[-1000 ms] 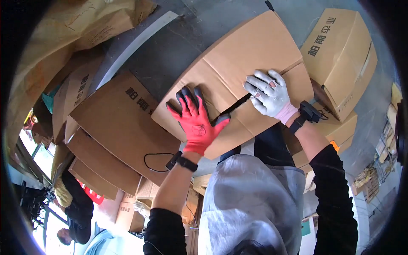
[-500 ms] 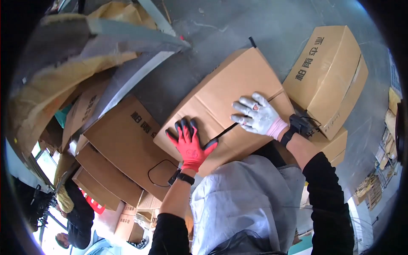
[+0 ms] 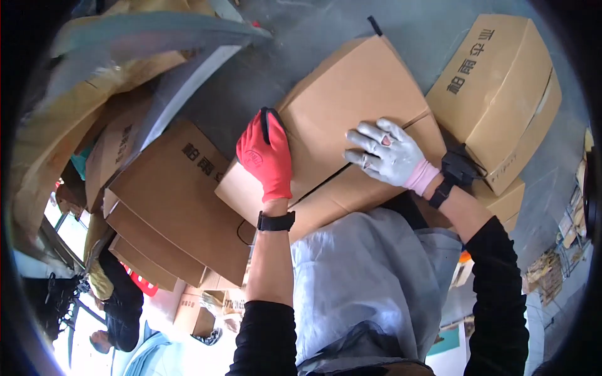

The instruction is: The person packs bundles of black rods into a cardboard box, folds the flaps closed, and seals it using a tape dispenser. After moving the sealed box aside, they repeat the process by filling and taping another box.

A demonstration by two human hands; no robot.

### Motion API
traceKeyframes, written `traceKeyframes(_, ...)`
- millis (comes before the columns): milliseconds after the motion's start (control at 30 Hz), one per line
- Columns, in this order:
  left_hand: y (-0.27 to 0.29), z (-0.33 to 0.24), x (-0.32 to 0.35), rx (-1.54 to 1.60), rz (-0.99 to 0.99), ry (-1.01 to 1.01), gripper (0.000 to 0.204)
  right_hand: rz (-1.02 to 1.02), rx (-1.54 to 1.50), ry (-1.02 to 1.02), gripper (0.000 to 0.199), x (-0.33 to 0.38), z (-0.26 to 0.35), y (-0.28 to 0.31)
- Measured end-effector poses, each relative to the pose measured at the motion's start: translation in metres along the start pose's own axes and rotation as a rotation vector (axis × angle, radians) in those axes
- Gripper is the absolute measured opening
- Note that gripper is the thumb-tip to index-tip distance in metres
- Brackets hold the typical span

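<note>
A brown cardboard box lies tilted before me, its flaps folded to a dark narrow gap. My right hand, in a worn whitish glove with a pink cuff and torn finger spots, rests on the flaps, fingers spread. My left hand, in a red glove with black fingertips, is at the box's left side. Its fingers are curled together, and whatever they may hold is hidden. Both wrists wear black straps, with a black device beside the right one.
Printed boxes stand at right and left. A grey metal frame curves over the upper left, near brown paper. A short black bar sticks out beyond the box. Grey cloth covers my lap. Another person is at lower left.
My left hand has lifted from lying spread on the flap, moved up to the box's left side and curled. The right hand stays spread on the flaps. The view has shifted slightly.
</note>
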State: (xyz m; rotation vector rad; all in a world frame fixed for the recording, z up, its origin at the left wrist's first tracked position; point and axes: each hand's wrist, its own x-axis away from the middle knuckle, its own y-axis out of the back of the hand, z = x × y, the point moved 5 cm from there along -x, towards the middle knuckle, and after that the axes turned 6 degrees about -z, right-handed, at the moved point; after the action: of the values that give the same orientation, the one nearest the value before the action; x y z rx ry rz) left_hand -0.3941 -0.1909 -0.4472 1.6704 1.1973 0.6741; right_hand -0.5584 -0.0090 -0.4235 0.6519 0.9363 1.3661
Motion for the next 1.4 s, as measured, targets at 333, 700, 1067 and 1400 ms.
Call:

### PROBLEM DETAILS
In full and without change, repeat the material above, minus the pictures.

### COMPLETED EXERCISE
[-1000 ms] 
[-500 ms] 
[+0 ms] 

The instruction is: The person packs bundles of black rods into a cardboard box, folds the flaps closed, and seals it using a tape dispenser. After moving the sealed box aside, they repeat the process by filling and taping another box.

A demonstration by two human hands; no robot.

### Motion API
traceKeyframes, written `traceKeyframes(_, ...)`
- millis (comes before the columns): milliseconds after the motion's start (control at 30 Hz), one per line
- Columns, in this order:
  left_hand: y (-0.27 to 0.29), z (-0.33 to 0.24), x (-0.32 to 0.35), rx (-1.54 to 1.60), rz (-0.99 to 0.99), ry (-1.01 to 1.01), gripper (0.000 to 0.204)
  right_hand: rz (-1.02 to 1.02), rx (-1.54 to 1.50), ry (-1.02 to 1.02), gripper (0.000 to 0.199), x (-0.33 to 0.38), z (-0.26 to 0.35), y (-0.28 to 0.31)
- Measured end-effector poses, each relative to the pose measured at the motion's start: translation in metres along the start pose's own axes and rotation as a rotation vector (axis × angle, radians) in those axes
- Gripper is the absolute measured opening
- Note that gripper is the thumb-tip to index-tip distance in metres
- Brackets hold the typical span

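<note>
A brown cardboard box lies tilted before me, its flaps folded to a dark narrow gap. My right hand, in a worn whitish glove with a pink cuff and torn finger spots, rests on the flaps, fingers spread. My left hand, in a red glove with black fingertips, is at the box's left side. Its fingers are curled together, and whatever they may hold is hidden. Both wrists wear black straps, with a black device beside the right one.
Printed boxes stand at right and left. A grey metal frame curves over the upper left, near brown paper. A short black bar sticks out beyond the box. Grey cloth covers my lap. Another person is at lower left.
My left hand has lifted from lying spread on the flap, moved up to the box's left side and curled. The right hand stays spread on the flaps. The view has shifted slightly.
</note>
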State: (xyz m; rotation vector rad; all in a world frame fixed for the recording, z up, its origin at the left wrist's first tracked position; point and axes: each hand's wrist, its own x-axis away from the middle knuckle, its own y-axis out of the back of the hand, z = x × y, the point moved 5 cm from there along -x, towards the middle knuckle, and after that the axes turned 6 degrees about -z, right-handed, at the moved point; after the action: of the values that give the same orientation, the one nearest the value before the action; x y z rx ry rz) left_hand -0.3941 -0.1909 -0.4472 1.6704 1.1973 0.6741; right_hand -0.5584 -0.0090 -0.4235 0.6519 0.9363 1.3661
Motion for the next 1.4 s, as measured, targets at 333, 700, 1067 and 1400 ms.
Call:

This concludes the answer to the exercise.